• _Problem details_: Show each line of the listing in which the word "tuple" occurs.

######

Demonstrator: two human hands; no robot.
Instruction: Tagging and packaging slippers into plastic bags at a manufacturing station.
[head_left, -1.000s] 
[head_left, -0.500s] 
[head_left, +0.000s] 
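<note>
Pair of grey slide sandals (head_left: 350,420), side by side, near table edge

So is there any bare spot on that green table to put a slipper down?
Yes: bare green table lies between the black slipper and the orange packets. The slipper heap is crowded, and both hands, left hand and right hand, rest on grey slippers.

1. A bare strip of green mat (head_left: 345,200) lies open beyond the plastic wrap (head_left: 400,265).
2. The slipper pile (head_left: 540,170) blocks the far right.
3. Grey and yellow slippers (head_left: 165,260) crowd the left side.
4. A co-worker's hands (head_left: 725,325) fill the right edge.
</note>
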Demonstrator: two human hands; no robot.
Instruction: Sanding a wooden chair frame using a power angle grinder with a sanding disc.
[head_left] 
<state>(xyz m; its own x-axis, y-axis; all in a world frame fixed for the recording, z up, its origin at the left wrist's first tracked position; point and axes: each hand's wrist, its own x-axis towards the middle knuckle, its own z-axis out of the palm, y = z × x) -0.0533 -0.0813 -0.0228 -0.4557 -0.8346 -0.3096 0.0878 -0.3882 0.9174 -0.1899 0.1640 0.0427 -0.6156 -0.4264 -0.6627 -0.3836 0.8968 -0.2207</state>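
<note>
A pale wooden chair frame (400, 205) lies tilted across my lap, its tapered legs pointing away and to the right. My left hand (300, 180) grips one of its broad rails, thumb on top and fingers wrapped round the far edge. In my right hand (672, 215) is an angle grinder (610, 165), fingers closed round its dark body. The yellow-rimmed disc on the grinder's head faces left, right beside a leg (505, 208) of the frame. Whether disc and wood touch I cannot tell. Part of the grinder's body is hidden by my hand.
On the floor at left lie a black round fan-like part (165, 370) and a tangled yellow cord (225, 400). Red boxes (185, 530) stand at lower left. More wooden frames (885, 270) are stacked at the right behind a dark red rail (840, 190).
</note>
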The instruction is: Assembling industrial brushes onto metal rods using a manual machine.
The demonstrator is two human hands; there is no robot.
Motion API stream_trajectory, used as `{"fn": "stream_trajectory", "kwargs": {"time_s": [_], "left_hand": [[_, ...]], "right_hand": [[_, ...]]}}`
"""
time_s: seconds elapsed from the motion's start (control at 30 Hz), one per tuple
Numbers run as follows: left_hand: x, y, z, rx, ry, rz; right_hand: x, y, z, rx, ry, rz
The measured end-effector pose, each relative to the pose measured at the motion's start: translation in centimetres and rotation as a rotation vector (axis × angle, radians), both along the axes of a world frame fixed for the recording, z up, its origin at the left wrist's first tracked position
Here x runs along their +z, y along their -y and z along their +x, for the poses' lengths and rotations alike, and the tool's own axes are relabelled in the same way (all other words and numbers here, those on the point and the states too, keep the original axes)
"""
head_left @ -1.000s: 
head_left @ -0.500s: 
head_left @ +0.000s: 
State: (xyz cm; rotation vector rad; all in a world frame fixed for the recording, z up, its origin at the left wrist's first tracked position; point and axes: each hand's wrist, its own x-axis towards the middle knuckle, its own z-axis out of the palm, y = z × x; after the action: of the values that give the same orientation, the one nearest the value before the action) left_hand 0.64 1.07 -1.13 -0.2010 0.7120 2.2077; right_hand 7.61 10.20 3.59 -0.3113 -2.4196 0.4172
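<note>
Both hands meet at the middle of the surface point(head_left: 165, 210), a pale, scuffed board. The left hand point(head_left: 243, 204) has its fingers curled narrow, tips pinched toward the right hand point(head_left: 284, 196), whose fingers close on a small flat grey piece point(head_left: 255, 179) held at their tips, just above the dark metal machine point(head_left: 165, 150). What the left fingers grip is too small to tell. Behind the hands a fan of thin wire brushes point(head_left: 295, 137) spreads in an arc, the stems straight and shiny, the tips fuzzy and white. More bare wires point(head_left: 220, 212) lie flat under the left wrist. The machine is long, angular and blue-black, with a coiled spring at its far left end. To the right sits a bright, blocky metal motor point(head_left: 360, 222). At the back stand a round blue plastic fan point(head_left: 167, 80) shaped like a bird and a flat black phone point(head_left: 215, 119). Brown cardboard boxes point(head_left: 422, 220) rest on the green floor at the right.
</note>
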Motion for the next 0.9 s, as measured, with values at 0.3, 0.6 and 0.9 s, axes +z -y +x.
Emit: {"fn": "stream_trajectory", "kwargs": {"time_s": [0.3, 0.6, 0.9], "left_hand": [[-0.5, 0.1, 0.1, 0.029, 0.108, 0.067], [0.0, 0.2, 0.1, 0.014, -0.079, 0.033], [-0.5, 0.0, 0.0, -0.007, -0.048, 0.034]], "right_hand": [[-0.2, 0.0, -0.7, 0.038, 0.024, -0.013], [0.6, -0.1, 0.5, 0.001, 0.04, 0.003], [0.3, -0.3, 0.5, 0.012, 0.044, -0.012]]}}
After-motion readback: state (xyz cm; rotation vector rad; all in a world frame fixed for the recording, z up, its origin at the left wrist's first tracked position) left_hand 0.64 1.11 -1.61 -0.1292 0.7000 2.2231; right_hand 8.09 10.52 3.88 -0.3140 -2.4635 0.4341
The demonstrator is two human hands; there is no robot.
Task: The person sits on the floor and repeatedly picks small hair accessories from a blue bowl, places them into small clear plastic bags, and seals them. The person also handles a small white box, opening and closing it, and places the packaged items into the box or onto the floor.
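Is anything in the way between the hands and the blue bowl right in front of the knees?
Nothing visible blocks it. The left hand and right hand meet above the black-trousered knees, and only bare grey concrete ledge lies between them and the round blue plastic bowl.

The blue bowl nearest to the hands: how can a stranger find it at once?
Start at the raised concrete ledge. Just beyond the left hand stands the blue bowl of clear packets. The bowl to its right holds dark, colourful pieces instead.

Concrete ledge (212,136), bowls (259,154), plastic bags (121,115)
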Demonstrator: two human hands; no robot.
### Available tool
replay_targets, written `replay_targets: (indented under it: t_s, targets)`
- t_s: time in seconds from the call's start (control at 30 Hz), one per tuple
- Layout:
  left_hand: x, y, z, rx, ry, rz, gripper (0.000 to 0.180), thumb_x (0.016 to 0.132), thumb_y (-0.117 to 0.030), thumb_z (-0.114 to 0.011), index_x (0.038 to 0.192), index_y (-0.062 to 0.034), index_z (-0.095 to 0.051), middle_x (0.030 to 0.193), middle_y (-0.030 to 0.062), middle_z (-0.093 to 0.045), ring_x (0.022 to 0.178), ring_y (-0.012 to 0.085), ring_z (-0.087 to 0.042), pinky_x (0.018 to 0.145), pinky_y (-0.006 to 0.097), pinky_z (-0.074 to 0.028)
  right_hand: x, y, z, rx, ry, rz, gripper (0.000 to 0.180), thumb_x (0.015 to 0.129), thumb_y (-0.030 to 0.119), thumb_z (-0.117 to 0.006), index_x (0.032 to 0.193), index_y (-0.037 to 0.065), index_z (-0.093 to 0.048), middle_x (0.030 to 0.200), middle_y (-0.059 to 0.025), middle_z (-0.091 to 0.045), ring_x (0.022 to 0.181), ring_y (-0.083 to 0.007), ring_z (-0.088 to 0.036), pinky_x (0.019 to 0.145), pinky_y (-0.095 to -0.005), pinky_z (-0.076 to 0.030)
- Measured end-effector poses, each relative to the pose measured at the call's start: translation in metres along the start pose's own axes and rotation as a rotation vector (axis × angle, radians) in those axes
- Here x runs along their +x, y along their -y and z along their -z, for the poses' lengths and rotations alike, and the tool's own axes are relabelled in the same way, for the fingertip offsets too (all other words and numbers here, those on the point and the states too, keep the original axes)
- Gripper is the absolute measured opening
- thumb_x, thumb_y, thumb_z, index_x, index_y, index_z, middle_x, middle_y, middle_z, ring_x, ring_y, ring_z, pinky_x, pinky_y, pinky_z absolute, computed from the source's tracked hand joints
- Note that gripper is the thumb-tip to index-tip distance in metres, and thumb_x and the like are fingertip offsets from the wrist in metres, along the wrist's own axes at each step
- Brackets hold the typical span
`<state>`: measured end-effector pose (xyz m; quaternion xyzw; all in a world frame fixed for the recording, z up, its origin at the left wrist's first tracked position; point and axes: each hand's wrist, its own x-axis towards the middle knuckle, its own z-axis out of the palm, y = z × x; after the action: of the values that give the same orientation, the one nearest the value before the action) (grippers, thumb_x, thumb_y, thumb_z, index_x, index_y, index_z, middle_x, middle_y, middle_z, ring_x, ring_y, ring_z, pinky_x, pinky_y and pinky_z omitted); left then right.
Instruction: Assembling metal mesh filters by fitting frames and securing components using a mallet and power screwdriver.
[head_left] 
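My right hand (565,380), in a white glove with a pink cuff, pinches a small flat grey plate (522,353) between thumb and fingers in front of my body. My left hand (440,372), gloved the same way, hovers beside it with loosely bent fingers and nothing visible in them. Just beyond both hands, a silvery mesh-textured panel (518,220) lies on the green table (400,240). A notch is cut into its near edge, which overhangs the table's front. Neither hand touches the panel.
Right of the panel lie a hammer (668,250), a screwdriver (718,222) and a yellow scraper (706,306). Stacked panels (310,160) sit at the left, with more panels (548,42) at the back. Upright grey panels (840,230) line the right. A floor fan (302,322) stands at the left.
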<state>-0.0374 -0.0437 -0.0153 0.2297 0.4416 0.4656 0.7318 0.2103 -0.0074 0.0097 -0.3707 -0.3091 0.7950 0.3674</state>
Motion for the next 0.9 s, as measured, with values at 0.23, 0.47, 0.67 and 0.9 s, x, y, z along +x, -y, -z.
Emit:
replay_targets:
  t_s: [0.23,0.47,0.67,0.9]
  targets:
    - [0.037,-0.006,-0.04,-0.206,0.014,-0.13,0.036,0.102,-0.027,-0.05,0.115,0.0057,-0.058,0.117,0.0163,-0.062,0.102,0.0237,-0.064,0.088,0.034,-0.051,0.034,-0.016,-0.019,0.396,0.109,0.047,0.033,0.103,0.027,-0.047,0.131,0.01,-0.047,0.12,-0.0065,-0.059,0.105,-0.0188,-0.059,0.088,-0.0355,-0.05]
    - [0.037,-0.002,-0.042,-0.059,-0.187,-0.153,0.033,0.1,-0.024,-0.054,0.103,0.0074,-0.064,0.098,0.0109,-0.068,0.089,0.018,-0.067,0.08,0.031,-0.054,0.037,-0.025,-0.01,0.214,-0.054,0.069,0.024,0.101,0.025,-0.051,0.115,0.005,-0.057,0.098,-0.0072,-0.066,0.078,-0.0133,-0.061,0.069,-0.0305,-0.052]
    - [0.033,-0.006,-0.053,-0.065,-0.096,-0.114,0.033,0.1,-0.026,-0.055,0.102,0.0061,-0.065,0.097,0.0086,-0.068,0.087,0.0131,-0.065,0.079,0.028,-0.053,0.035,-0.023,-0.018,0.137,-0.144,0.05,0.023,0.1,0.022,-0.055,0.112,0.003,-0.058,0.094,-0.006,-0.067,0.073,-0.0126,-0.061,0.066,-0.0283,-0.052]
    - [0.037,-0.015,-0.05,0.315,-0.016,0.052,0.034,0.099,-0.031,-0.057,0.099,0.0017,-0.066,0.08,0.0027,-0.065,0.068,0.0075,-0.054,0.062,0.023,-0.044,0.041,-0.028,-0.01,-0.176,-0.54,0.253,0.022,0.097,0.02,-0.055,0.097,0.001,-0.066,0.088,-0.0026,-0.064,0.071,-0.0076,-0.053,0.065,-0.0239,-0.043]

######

• _Solution to the problem_:
time_s: seconds elapsed from the motion's start (control at 30 Hz), one per tuple
- t_s: time in seconds from the call's start (control at 30 Hz), one per tuple

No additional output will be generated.